Unilateral contracts: The contracts in which performance of the terms of the offer is considered as the acceptance of the offer, usually an offer of some prize is considered as a unilateral contract, in this contract the offer is termed as accepted even if that acceptance has not been conveyed to the party that made the offer. The leading case of Carlill v Carbolic Smoke Ball Company is an example of a unilateral contract. (LAWMENTOR)
Bilateral contract: The type of contract in which there is a compulsion on both the parties to a contract to perform an act or abstain from doing an act. It is a contract which is regarded as contract from the time that it came into existence and not after the performance of an act. (PUBLISHERS, new age)
Oral contracts and written contracts: when the contracts are not made in a written form and the agreement is made orally between the parties than that agreement is termed as an oral agreement. (STEPTOE, october,2008) When contracts term are made in writing on a paper with both parties agreeing to the term than that contract is known as a written contract. Written contracts are more reliable and they are easier to prove as being legally enforceable. (CATHARINE MACMILLAN, Richard stone, 2012)
Various stipulations in the contract are as follows
Express clause term – A contract should be made in express terms and those terms should be in written form; this makes it convenient for the court to construe the correct terms of the contracts and make the contract enforceable if the express terms of the contract are not fulfilled by a party to a contract. The court examines the whole contract and takes into consideration all the facts of that particular contract. (ASHURST, 2012)

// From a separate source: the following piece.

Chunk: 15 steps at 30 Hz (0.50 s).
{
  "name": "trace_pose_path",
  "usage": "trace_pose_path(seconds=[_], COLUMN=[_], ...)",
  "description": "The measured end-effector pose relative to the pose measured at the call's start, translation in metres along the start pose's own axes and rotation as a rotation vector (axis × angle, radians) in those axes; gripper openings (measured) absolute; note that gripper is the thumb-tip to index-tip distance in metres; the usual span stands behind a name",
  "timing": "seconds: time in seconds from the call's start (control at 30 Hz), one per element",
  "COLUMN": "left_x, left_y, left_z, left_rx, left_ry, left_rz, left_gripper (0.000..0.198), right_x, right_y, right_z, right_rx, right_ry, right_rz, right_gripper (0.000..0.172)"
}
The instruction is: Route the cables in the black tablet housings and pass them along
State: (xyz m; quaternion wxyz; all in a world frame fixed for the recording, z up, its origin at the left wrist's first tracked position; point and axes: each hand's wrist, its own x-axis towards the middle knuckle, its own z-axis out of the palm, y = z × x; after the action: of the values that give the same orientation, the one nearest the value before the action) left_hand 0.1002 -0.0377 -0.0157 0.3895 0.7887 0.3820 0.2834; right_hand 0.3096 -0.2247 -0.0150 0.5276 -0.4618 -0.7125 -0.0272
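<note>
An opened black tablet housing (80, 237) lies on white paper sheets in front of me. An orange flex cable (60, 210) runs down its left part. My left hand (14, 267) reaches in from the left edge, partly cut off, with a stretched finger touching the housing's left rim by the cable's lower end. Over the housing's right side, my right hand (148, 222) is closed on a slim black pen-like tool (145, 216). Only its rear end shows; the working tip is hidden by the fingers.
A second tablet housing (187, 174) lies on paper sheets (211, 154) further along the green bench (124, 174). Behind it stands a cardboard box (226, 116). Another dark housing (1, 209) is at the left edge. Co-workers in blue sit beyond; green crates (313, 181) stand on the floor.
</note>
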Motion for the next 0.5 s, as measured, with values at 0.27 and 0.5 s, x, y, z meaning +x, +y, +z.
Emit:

Implied clause term- Implied terms are those terms that reflect the parties acknowledged intentions, these are those terms which are not expressly mentioned but they are still considered as a part of the terms of contract; in particular types of contracts like consumer, employment and rent agreements certain standard terms are implied by the legislation even if they are not being mentioned in the terms of the contracts. (ASHURST, 2012)
Exclusion clause- These are those clauses in a contract which frees a party from the liability of the performing the terms of the contract, i.e. in certain conditions in the contract the party will not be held liable to perform the terms of the contracts, but this clause should be accepted by the parties to the contract. (E-LAWRESOURCES)
Condition and warranty- A condition is a term which is the core part of a contract and which is regarded as an essential term of the contract which goes to the origin of the contract. The breach to the conditions of the contract would lead to the contract being terminated. (FALCONBRIDGE, John Delatre, 1921)
A warranty is an express or implied proclamation of something which the parties to the contract take as being the part of the contract. Breach of the warranty of the contract would lead to the demand for claim of damages. (FALCONBRIDGE, John Delatre, 1921)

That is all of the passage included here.